### EXERCISE OBJECTIVE
Repeat the full listing exactly.

### GIVEN ENTRIES
———
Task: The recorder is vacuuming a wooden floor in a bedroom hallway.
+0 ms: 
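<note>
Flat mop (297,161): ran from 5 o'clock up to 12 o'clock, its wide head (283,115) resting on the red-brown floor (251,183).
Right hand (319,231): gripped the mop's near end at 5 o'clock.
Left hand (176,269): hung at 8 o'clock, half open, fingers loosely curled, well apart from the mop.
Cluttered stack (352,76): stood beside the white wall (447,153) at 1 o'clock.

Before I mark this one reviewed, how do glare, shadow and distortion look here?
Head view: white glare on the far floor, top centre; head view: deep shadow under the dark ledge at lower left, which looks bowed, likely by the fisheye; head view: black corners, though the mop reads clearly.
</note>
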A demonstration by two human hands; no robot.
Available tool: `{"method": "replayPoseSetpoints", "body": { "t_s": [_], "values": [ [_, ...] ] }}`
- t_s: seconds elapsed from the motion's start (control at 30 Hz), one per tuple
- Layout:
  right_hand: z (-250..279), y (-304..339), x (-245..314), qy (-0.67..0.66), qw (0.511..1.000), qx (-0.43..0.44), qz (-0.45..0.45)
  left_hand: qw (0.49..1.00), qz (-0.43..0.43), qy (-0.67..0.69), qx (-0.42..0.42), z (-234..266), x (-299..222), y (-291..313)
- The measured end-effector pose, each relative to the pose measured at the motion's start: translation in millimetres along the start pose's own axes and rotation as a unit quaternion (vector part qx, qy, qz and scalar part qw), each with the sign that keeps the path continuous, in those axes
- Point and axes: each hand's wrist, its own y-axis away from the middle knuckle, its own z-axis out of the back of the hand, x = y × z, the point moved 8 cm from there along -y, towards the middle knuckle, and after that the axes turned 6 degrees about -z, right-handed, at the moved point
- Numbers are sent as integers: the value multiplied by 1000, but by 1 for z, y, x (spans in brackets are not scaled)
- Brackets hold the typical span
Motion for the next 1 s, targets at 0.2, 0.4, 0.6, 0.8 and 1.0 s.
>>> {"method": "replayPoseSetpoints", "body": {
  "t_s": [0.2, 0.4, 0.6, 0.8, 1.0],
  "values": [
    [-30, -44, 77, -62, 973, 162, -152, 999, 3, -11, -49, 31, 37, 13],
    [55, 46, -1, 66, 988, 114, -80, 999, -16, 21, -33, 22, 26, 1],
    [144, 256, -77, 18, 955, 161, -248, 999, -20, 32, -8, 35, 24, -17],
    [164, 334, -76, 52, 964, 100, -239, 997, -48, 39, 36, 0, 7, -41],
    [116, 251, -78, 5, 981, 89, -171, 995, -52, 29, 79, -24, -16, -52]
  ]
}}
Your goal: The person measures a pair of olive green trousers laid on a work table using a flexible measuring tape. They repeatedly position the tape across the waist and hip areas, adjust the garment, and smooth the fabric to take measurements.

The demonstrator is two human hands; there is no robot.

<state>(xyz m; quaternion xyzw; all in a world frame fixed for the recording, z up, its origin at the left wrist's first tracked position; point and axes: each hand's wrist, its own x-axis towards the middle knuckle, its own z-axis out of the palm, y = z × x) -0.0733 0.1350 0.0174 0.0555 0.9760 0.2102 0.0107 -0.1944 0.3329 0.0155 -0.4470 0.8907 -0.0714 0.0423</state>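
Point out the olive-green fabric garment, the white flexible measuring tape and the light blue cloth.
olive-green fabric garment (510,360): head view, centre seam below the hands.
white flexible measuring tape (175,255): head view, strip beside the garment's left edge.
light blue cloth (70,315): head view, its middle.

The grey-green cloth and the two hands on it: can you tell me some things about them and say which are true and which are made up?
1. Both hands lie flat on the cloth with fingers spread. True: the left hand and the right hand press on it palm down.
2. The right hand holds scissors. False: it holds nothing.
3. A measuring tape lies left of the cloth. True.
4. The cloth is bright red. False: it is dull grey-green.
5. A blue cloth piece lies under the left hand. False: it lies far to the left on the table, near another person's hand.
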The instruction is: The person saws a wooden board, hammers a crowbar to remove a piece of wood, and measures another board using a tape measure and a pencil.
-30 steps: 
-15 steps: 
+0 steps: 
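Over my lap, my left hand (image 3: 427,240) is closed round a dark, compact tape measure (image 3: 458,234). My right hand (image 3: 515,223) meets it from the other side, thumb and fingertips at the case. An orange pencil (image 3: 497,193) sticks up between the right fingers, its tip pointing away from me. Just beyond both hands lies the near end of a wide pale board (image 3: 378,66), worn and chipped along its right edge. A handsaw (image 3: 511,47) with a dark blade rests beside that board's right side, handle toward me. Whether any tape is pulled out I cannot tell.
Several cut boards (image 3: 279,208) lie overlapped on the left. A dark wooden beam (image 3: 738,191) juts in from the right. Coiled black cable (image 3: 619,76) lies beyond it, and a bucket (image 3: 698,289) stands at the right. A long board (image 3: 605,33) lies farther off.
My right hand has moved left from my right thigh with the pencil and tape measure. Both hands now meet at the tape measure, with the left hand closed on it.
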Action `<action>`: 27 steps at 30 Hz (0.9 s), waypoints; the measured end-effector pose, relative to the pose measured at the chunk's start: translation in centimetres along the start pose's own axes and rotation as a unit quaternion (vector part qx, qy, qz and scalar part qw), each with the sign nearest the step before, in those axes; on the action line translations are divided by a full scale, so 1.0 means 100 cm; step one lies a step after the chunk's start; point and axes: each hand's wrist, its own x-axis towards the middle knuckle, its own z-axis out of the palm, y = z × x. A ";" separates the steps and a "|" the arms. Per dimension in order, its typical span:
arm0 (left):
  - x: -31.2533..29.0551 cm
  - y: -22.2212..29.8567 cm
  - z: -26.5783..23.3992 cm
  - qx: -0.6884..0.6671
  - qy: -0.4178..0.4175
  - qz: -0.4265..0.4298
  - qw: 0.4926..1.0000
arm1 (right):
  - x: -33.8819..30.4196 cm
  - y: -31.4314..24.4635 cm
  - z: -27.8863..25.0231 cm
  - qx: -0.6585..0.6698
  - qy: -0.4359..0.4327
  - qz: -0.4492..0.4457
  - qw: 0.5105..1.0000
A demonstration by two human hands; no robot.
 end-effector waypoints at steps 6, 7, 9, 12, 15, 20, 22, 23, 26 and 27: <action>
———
### ANSWER FOR THIS EXERCISE
Task: The recorder is vacuuming a wooden floor in a bedroom hallway.
+0 ms: 
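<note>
Flat mop (297,161): ran from 5 o'clock up to 12 o'clock, its wide head (283,115) resting on the red-brown floor (251,183).
Right hand (319,231): gripped the mop's near end at 5 o'clock.
Left hand (176,269): hung at 8 o'clock, half open, fingers loosely curled, well apart from the mop.
Cluttered stack (352,76): stood beside the white wall (447,153) at 1 o'clock.

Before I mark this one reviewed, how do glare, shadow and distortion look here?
Head view: white glare on the far floor, top centre; head view: deep shadow under the dark ledge at lower left, which looks bowed, likely by the fisheye; head view: black corners, though the mop reads clearly.
</note>
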A demonstration by two human hands; no robot.
Available tool: `{"method": "replayPoseSetpoints", "body": { "t_s": [_], "values": [ [_, ...] ] }}`
- t_s: seconds elapsed from the motion's start (control at 30 Hz), one per tuple
- Layout:
  right_hand: z (-250..279), y (-304..339), x (-245..314), qy (-0.67..0.66), qw (0.511..1.000), qx (-0.43..0.44), qz (-0.45..0.45)
  left_hand: qw (0.49..1.00), qz (-0.43..0.43), qy (-0.67..0.69), qx (-0.42..0.42), z (-234..266), x (-299..222), y (-291..313)
- The measured end-effector pose, each relative to the pose measured at the motion's start: translation in millimetres along the start pose's own axes and rotation as a unit quaternion (vector part qx, qy, qz and scalar part qw), each with the sign that keeps the path continuous, in those axes
- Point and axes: each hand's wrist, its own y-axis away from the middle knuckle, its own z-axis out of the back of the hand, x = y × z, the point moved 8 cm from there along -y, towards the middle knuckle, and after that the axes turned 6 degrees about -z, right-handed, at the moved point
- Numbers are sent as integers: the value multiplied by 1000, but by 1 for z, y, x (spans in brackets are not scaled)
- Brackets hold the typical span
Motion for the next 1 s, targets at 0.2, 0.4, 0.6, 0.8 and 1.0 s.
>>> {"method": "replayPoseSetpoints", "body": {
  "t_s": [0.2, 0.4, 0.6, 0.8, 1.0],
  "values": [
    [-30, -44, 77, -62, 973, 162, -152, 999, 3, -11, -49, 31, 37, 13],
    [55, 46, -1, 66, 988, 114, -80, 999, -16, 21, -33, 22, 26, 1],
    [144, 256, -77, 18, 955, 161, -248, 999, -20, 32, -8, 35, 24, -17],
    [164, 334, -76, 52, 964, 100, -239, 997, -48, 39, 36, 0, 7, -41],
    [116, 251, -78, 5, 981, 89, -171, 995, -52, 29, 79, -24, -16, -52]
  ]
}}
Your goal: The person measures a pair of olive green trousers laid on a work table using a flexible measuring tape. They repeatedly position the tape across the waist and hip areas, adjust the garment, and smooth the fabric to take measurements.

The demonstrator is two human hands; there is no robot.

<state>(xyz m; quaternion xyzw; all in a world frame fixed for the recording, z up, its origin at the left wrist's first tracked position; point and axes: each hand's wrist, its own x-axis towards the middle knuckle, its own z-axis out of the palm, y = z × x) -0.0733 0.1350 0.0174 0.0555 0.9760 0.2102 0.0107 -0.1944 0.3329 0.0155 -0.4470 0.8907 -0.0714 0.0423</state>
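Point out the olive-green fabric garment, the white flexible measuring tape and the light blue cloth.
olive-green fabric garment (510,360): head view, centre seam below the hands.
white flexible measuring tape (175,255): head view, strip beside the garment's left edge.
light blue cloth (70,315): head view, its middle.

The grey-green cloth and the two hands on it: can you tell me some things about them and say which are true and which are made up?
1. Both hands lie flat on the cloth with fingers spread. True: the left hand and the right hand press on it palm down.
2. The right hand holds scissors. False: it holds nothing.
3. A measuring tape lies left of the cloth. True.
4. The cloth is bright red. False: it is dull grey-green.
5. A blue cloth piece lies under the left hand. False: it lies far to the left on the table, near another person's hand.
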The instruction is: The person saws a wooden board, hammers a crowbar to remove a piece of wood, and measures another board using a tape measure and a pencil.
-30 steps: 
-15 steps: 
+0 steps: 
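Over my lap, my left hand (image 3: 427,240) is closed round a dark, compact tape measure (image 3: 458,234). My right hand (image 3: 515,223) meets it from the other side, thumb and fingertips at the case. An orange pencil (image 3: 497,193) sticks up between the right fingers, its tip pointing away from me. Just beyond both hands lies the near end of a wide pale board (image 3: 378,66), worn and chipped along its right edge. A handsaw (image 3: 511,47) with a dark blade rests beside that board's right side, handle toward me. Whether any tape is pulled out I cannot tell.
Several cut boards (image 3: 279,208) lie overlapped on the left. A dark wooden beam (image 3: 738,191) juts in from the right. Coiled black cable (image 3: 619,76) lies beyond it, and a bucket (image 3: 698,289) stands at the right. A long board (image 3: 605,33) lies farther off.
My right hand has moved left from my right thigh with the pencil and tape measure. Both hands now meet at the tape measure, with the left hand closed on it.
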Action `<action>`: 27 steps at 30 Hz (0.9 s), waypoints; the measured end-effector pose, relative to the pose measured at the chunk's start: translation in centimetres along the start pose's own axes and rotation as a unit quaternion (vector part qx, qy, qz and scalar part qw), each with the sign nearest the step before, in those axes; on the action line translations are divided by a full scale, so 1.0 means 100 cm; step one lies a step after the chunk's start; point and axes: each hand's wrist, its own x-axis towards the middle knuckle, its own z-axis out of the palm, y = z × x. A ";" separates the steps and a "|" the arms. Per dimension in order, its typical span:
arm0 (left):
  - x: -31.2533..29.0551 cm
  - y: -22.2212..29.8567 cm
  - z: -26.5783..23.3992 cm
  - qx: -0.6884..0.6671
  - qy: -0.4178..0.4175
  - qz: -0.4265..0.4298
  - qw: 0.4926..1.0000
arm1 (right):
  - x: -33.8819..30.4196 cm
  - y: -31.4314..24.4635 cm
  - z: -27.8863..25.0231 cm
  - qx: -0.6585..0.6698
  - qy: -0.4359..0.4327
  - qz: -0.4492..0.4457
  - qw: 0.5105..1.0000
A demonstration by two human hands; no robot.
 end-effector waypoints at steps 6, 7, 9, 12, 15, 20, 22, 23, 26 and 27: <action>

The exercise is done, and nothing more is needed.